The SubtextAnalyzer
module is a program designed to take as input a small sample of
English language and decide if it contains any subtext. At present, there are only
four types of potential output: violent
, sexual
, depressive
, or no_subtext
.
It functions by loading the pre-trained Word2Vec embeddings by Google, then copying
and re-training those embeddings in the different directions of each viable subtext.
The result is 4 sets of new embeddings to compare against the original Google embeddings.

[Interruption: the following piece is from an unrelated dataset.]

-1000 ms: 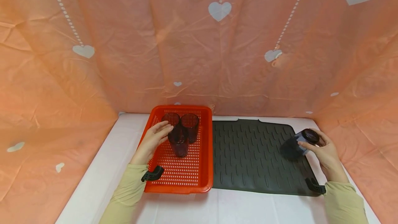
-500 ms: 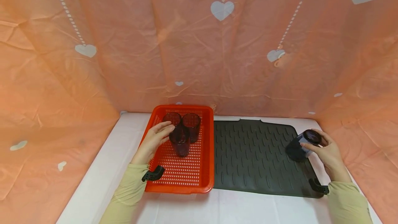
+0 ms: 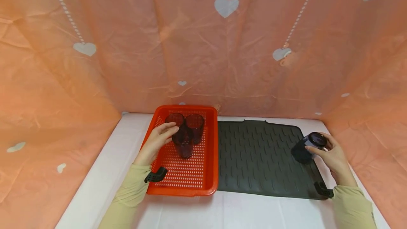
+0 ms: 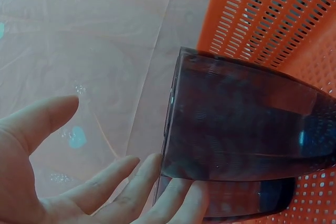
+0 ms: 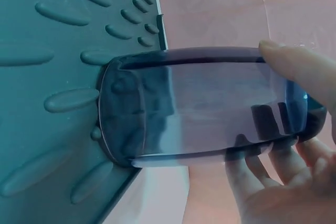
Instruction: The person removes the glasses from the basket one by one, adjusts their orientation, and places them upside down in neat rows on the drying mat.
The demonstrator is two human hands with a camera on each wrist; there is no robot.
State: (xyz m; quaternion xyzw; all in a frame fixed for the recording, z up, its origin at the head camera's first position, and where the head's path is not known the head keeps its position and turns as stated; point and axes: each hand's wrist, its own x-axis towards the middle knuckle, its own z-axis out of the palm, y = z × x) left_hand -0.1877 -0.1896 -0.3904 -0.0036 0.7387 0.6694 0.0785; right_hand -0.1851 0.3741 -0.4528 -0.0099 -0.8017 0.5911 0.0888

The program functions in three parts:
WordsToData
takes as input a large text file of English language which is deemed to
contain subtext of a particular type, let's say depressive
, as well as a vocabulary
size, vocab_size
. We will then use Google's pre-trained embeddings and take the most
used vocab_size
number of words as our vocabulary. WordsToData.py
will then create
a new file, where each word is replaced with the corresponding index of that word. If
the word from the input file is not in our vocabulary, it will instead be replaced by a
0.
This does not take into account multi-word phrases like "New_Orleans" or "total_recall," many of which have been helpfully captured as single words in Google's model.
SubtextRetraining
is a TensorFlow program that retrains the Google word embeddings on
the file that WordsToData
has produced. It uses a skip-gram model and
noise-contrastive estimation sampling to create the new embeddings for each subtext.
Finally, SubtextAnalyzer
will take a string of English language and break it down into
individual words. Then each word will be tested against the original word embeddings and
all of the new subtext-specific embeddings. For each word and each subtext, we're looking
at the cosine-distance between the vector representation of that word in its original
Google-trained form and its new subtext-specific form. Whichever subtext has the greatest
cumulative distance for all the input words is chosen as the subtext of the input and is
returned as the answer.
As it stands, the program has a rather low success rate. I believe this is due, in large
part, to the relatively small sample text I have for each subtext. The inputs I am using
have about 5,000 - 20,000 words per subtext and is pulled from very varied sources. At
present, the results are based more on the principle of "was this word ever re-trained for
this subtext? If so, then the co-sine distance is quite large." For SubtextAnaylzer
to
work properly, the question needs to be: "when this word was retrained for this
particular subtext, how different did it become from its original embedding?"